Kura - strasznie przegadane na wstepie. Ale dalej bylo juz lepiej. Punkt przyznalam za zakonczenie :D biedak bedzie musial zdobywac wzgledy kury, zeby sie przekonac, ktora dziewczyna w jej skorze siedzi ;) No i ten dyskretnie przemycany humor;)

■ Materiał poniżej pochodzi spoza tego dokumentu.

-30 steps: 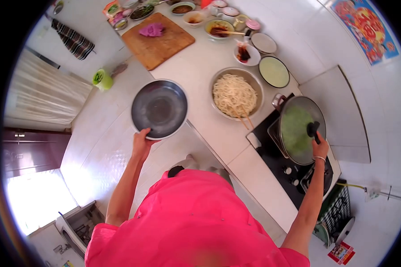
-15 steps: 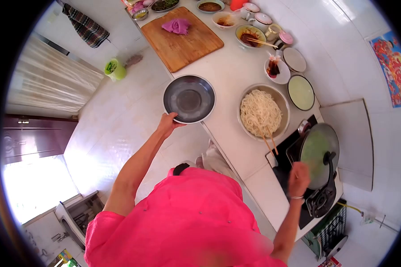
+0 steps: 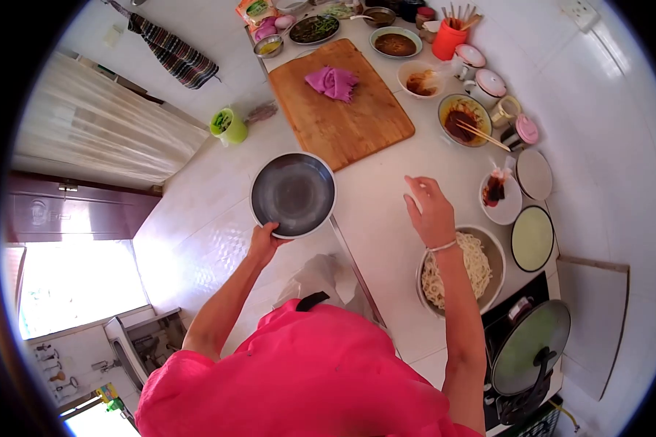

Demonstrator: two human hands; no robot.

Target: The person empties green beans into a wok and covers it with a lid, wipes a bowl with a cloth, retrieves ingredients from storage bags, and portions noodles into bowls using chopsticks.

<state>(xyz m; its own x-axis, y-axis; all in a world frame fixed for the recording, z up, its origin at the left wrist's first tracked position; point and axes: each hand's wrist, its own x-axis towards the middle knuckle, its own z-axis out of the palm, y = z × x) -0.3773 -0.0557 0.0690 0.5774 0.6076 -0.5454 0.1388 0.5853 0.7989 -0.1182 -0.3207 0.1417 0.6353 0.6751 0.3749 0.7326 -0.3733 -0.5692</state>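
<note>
My left hand [image 3: 267, 244] grips the near rim of a dark round bowl [image 3: 294, 194], thumb over the edge, beside the counter's front edge. My right hand [image 3: 431, 211] is held over the counter with its fingers apart and nothing in them. Just below it, a metal bowl of noodles [image 3: 474, 268] is partly covered by my right forearm. A lidded pan [image 3: 532, 346] rests on the black stove at the lower right. On the wooden cutting board [image 3: 342, 135] lies a crumpled purple cloth [image 3: 332, 83].
Along the wall stand a sauce bowl with chopsticks [image 3: 463, 120], a white bowl with a dark sauce bag [image 3: 501, 200], a pale green dish [image 3: 532, 239], lidded cups and a red utensil holder [image 3: 449, 41]. A green bin [image 3: 228, 127] is on the floor.
My right hand has let go of the pan lid's handle and moved from the stove across the noodle bowl. The view has shifted; my left hand still holds the dark bowl.
</note>
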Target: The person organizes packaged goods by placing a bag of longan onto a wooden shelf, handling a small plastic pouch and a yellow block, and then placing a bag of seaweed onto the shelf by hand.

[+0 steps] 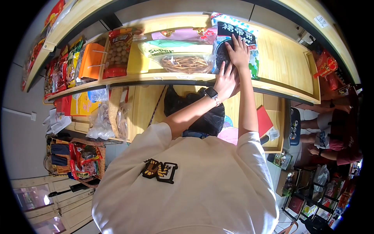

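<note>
A blue, black and white bag of dried seaweed [252,39] leans upright on the wooden shelf. My right hand [238,54] lies over its front with fingers stretched and spread. Lower down, my left hand [226,82], with a dark smartwatch on its wrist, reaches to the bag's bottom edge. Its fingers are extended, partly covered by my right wrist. To the left of the bag sits a clear packet of thin brown dried strips [187,63], in front of a green and white "Super" pack [165,48].
Also on this shelf are a red bag of dried longan [118,52] and an orange box [92,60]. Below hangs a black plastic bag [175,103]. A basket of packets [102,156] stands at lower left. Another person [331,132] is at the right.
</note>
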`<state>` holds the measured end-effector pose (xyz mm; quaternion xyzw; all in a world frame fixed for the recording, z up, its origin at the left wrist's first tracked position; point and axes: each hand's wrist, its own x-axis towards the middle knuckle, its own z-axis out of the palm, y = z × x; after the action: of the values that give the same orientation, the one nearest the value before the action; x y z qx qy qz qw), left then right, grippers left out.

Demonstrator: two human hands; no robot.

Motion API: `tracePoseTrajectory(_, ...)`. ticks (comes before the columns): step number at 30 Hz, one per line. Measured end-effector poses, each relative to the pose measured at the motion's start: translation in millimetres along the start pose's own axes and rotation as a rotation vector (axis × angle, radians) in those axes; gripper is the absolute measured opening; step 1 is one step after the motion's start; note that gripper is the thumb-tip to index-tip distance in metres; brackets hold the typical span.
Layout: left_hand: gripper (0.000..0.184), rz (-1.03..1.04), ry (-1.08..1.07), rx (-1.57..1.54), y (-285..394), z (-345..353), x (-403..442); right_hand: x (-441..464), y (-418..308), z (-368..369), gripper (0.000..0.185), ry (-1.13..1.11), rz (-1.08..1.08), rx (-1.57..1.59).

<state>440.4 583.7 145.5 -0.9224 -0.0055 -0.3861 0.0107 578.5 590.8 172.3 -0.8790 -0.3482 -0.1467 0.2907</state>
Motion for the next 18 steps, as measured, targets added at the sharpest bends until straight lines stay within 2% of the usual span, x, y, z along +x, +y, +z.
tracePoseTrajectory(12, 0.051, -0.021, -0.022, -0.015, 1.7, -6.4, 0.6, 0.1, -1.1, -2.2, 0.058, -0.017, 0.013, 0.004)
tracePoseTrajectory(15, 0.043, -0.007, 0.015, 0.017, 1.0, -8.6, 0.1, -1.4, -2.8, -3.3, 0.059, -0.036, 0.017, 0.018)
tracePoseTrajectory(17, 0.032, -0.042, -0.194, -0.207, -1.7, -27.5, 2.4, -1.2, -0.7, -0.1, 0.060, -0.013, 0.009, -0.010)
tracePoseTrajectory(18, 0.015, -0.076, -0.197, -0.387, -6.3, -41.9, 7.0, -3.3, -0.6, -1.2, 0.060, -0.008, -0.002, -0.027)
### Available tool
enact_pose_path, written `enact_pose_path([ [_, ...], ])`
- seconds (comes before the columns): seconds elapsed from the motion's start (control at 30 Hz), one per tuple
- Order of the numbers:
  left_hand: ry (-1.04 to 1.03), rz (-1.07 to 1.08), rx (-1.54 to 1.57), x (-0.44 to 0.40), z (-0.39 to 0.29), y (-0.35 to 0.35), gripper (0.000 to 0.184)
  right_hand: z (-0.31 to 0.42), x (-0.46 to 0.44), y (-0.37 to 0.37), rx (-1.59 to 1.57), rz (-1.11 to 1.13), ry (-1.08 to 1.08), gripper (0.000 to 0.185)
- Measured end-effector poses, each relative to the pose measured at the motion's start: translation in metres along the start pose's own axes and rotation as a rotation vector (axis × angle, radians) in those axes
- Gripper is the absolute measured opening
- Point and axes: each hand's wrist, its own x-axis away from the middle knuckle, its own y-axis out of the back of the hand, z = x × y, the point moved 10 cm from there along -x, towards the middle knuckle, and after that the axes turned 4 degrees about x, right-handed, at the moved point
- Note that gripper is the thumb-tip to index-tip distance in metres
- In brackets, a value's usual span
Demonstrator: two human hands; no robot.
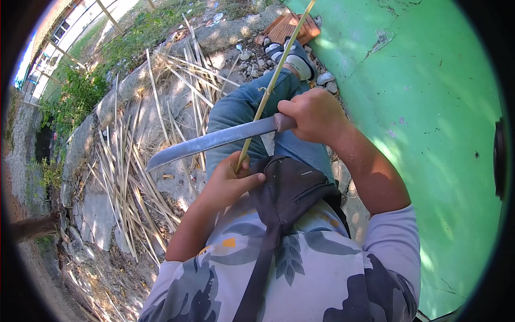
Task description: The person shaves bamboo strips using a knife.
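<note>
Holding the thin stick near its lower end in the left hand, with fingers curled round it, just below the blade of the long knife. Gripping that knife by its handle in the closed right hand, well up the stick's right side. Pointing the blade left, across the stick; cannot tell whether touching. Strewn on the ground to the left: many pale strips.
</note>
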Motion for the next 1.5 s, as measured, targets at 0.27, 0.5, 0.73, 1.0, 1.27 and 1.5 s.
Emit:
enact_pose_path([
  [0.27,0.001,0.004,0.097,0.002,0.010,0.001,0.040,-0.042,-0.005,0.010,0.015,-0.049,-0.093,0.011],
  [0.5,-0.042,-0.003,-0.040,0.007,0.001,-0.007,0.036,-0.047,0.001,-0.001,-0.043,-0.013,-0.115,0.012],
  [0.73,0.003,-0.020,0.075,0.003,0.006,0.003,0.035,-0.052,0.004,0.012,-0.044,-0.073,-0.123,0.014],
  [1.0,-0.049,0.006,-0.016,0.008,0.006,-0.011,0.031,-0.086,-0.001,0.012,-0.122,-0.065,-0.264,0.011],
  [1.27,-0.015,0.021,0.017,0.002,0.006,-0.008,0.028,-0.031,0.001,0.010,0.036,0.017,0.016,0.012],
  [1.5,-0.031,0.035,0.045,0.007,0.003,-0.011,0.027,-0.102,-0.001,0.009,-0.012,-0.047,-0.267,0.014],
])
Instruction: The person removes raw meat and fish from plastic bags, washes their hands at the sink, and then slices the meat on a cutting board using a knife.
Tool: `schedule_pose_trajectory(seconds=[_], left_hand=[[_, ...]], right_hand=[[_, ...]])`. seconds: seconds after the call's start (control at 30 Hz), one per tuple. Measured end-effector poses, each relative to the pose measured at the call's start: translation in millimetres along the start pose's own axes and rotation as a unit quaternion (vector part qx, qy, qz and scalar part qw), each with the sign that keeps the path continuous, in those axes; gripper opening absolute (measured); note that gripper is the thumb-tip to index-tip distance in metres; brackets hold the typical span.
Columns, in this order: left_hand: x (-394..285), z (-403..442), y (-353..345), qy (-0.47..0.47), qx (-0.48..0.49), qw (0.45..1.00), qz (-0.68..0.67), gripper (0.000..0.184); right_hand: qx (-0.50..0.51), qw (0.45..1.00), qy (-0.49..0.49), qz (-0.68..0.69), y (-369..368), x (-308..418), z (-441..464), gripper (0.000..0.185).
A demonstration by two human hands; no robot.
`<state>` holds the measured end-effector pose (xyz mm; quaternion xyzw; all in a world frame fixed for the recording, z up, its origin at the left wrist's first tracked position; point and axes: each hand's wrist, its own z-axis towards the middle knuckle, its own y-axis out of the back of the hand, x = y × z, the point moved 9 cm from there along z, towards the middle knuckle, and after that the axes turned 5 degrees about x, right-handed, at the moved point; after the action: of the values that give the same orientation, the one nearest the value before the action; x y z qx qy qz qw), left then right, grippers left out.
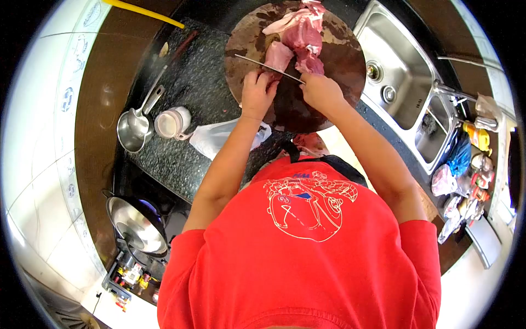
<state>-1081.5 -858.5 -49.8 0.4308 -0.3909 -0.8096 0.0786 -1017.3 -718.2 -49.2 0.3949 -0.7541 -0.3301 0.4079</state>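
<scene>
Double steel sink [408, 63], upper right. Yellow bottle [476, 136], blue bag [459, 159], right edge. Saucepan [123, 134] holding a ladle [139, 125], centre left; jar [167, 125] just beside it, whitish plastic bag [211, 137] farther right. Round metal pan [134, 223] by a blue flame [148, 206], lower left. Yellow tube [145, 13], upper left.

Is looking steeply down and forward from 1 head-worn camera. Is peering over the red shirt [312, 274] from close up, facing the left hand [258, 96] and right hand [322, 93] farther off in the upper part. Is taking in a wide, round field.
</scene>
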Motion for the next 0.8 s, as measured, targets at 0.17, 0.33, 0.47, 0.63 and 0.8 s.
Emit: schedule_pose_trajectory(seconds=[0.17, 0.33, 0.47, 0.63, 0.8], left_hand=[[16, 5, -12, 0.04, 0.072, 0.996, -0.015, 0.022], [22, 4, -2, 0.057, 0.017, 0.998, -0.029, 0.023], [74, -11, 32, 0.239, -0.044, 0.939, -0.245, 0.019], [112, -37, 101, 0.344, -0.202, 0.88, -0.259, 0.021], [45, -20, 92, 0.188, -0.097, 0.977, -0.026, 0.016]], right_hand=[[0.048, 0.999, 0.009, 0.005, -13, 5, 32, 0.019], [0.114, 0.993, 0.005, 0.024, -14, 4, 50, 0.022], [0.085, 0.995, 0.003, 0.049, -4, -4, 35, 0.024], [-0.021, 0.995, 0.028, 0.094, 28, 9, 7, 0.029], [0.028, 0.996, -0.007, 0.084, 14, 13, -4, 0.025]])
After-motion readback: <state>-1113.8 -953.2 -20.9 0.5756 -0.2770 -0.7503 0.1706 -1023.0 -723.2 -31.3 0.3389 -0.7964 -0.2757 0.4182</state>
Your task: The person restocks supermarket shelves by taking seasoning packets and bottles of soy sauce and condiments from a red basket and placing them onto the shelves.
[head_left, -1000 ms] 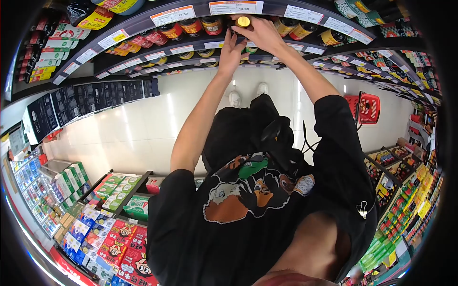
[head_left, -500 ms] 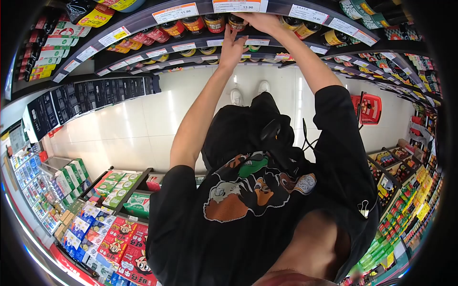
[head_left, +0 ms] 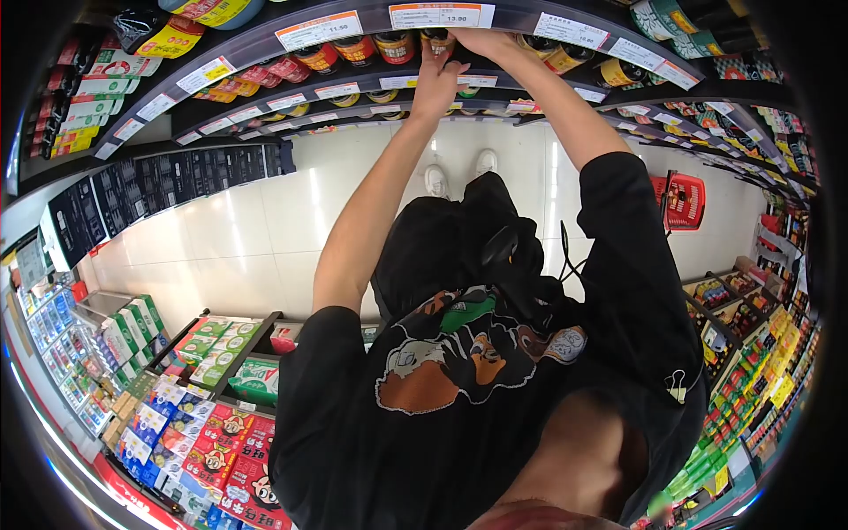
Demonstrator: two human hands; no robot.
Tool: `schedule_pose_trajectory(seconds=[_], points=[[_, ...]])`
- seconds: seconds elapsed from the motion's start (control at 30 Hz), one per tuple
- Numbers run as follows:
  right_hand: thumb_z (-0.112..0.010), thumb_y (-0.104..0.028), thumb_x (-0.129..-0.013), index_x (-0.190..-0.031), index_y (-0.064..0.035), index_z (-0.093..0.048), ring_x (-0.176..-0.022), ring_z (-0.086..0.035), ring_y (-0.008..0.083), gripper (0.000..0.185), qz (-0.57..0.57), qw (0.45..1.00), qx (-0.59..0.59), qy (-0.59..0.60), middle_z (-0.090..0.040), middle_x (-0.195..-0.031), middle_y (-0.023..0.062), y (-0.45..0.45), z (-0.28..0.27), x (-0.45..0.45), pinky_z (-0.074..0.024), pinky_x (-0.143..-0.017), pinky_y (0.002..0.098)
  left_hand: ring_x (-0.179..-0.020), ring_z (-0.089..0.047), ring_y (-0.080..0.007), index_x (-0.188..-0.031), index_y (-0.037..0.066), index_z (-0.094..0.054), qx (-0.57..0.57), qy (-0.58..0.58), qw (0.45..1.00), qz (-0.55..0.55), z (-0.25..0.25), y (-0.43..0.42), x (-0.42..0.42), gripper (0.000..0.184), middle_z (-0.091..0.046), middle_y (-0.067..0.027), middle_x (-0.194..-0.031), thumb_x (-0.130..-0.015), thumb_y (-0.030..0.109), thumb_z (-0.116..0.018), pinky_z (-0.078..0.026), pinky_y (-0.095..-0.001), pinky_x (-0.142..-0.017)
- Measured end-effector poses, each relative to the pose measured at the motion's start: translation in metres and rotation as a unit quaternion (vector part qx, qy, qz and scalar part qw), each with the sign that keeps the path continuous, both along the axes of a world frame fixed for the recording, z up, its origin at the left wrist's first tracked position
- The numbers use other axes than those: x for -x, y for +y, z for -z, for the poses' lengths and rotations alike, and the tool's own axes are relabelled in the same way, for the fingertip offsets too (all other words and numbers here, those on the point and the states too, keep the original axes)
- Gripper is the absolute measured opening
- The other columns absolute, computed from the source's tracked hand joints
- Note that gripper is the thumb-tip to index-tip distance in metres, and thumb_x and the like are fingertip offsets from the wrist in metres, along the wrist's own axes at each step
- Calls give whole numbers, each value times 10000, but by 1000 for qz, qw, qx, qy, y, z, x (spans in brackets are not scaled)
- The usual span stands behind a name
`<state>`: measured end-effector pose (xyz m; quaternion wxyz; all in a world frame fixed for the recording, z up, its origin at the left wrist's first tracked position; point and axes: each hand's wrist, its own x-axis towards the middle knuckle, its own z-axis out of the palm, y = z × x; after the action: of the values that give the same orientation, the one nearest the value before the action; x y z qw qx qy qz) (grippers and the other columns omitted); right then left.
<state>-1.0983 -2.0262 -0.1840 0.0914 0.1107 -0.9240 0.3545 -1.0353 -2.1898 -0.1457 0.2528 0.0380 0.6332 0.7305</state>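
Observation:
Jars with red and yellow labels stand in a row on the upper shelf, under a price-tag strip. At the row's right end, my left hand (head_left: 435,87) touches the front of a dark-topped jar (head_left: 438,41) with its fingertips, thumb spread to the right. It is not wrapped round the jar. My right hand (head_left: 488,41) reaches in beside this jar from the right; its fingers are hidden behind the shelf edge (head_left: 521,19). Left of that jar is a similar one (head_left: 395,47). More jars (head_left: 565,58) stand right of my right hand.
Lower shelves with price tags (head_left: 336,91) curve below the hands. A red basket (head_left: 685,201) is on the floor at the right. Dark boxes (head_left: 163,190) line the left. Red and green cartons (head_left: 252,468) are stacked at lower left; bottle racks (head_left: 751,380) stand at lower right.
A gold-lidded jar, in my hands before the shelf edge a second ago, has gone in under the price-tag strip. My right hand has moved in beside it; my left fingertips now touch its front.

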Motion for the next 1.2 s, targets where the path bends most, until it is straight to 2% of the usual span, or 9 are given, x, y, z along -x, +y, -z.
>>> schedule_pose_trajectory(seconds=[0.5, 0.8, 0.87, 0.9, 0.93, 0.97, 1.0, 1.07, 1.2], points=[[-606, -498, -965, -1292, -86, -626, -1051, -661, 341, 527, 36, 998, -11, 41, -697, -1155, 183, -11, 18, 18, -513, -911, 431, -1292, -578, -330, -1580, -14, 107, -24, -1, 999, -21, 3, 1, 3, 833, -369, -286, -1539, -951, 61, -435, -592, -396, -926], [-616, -501, -953, -1244, -85, -662, -958, -703, 359, 510, 74, 995, -16, 65, -733, -1088, 158, -26, 21, 12, -560, -842, 425, -1290, -577, -299, -1579, -17, 107, -27, 6, 999, -39, -4, 1, -5, 827, -491, -230, -1476, -962, 73, -436, -573, -382, -955], [-593, -486, -967, -1210, -85, -676, -956, -696, 354, 476, 83, 996, 0, 14, -733, -1074, 153, -25, -24, -19, -554, -834, 410, -1240, -608, -321, -1580, -32, -29, -62, -35, 995, -70, -1, -4, -15, 788, -466, -257, -1478, -944, 73, -482, -570, -407, -945], [-609, -470, -964, -1231, -76, -655, -948, -694, 354, 478, 85, 994, 36, -59, -731, -1051, 164, -22, -56, -40, -549, -830, 403, -1195, -633, -303, -1505, -80, -243, -112, -102, 986, -77, -2, -10, -23, 627, -541, -222, -1407, -971, 111, -509, -563, -409, -942], [-624, -454, -962, -1252, -67, -633, -939, -693, 354, 484, 87, 985, 73, -129, -730, -1029, 175, -21, -78, -62, -543, -827, 396, -1182, -639, -296, -1435, -62, -355, -107, -114, 985, -73, -26, -14, -38, 501, -578, -208, -1361, -987, 120, -490, -559, -404, -945], [-649, -411, -968, -1296, -68, -603, -886, -698, 281, 477, 104, 979, 141, -108, -723, -985, 146, -22, -86, -83, -541, -779, 361, -1169, -646, -288, -1364, -44, -468, -103, -125, 984, -69, -54, -19, -56, 399, -615, -194, -1314, -1004, 128, -471, -556, -400, -948], [-673, -367, -974, -1341, -68, -573, -832, -703, 207, 483, 121, 966, 208, -88, -717, -942, 118, -21, -92, -105, -538, -730, 325, -1139, -657, -280, -1334, -42, -495, -111, -119, 986, -39, -66, -26, -74, 368, -638, -187, -1263, -1012, 134, -467, -551, -397, -941], [-649, -283, -1002, -1379, -50, -510, -893, -690, 164, 465, 75, 950, 274, -131, -706, -995, 89, -9, -101, -151, -531, -765, 297, -1109, -667, -272, -1305, -40, -523, -116, -112, 987, -2, -84, -36, -106, 342, -661, -181, -1211, -1020, 140, -463, -545, -395, -933], [-602, -211, -1028, -1321, -43, -564, -925, -683, 153, 340, 56, 898, 375, -220, -710, -1067, 75, 31, -82, -234, -524, -799, 287, -991, -682, -241, -1245, -25, -582, -76, -189, 975, 88, -67, -31, -159, 300, -689, -151, -1099, -1031, 160, -481, -546, -368, -893]])
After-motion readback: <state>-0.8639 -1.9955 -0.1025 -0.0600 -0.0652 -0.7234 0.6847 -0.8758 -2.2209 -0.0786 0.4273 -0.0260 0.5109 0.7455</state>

Dwaj bracia - zupelnie mi nie podeszlo. Mdle. Bez wiekszego sensu. Znowu jakis dobry i jakis zly chca bronic ludzi/zgladzic ludzi i nic z tego nie wynika, poza tym ze ludzie sa zli ;p

Chmury i deszcz - o ile poprzednie przygody Xiao bardzo mi sie podobaly, to tu sie troche rozczarowalam. Zbyt doslowne i oczywiste, brak tej tajemnicy do odszukiwania, ktora sie kryla w poprzednich opkach autora. No i strasznie bylo mi zal biednych wrobelkow, ktore ufnie przylecialy zwabione okruchami placka i skonczyly jako pieczen :( Do tego bardzo mnie gryzlo w oczy "przekalkowywanie" polskich powiedzen na "pseudoazjatyckie" - mam tu na mysli "po kiego grzyba mun" i "kopnie w kalendarz ksiezycowy". No i tak z mieczem do golej baby... ;)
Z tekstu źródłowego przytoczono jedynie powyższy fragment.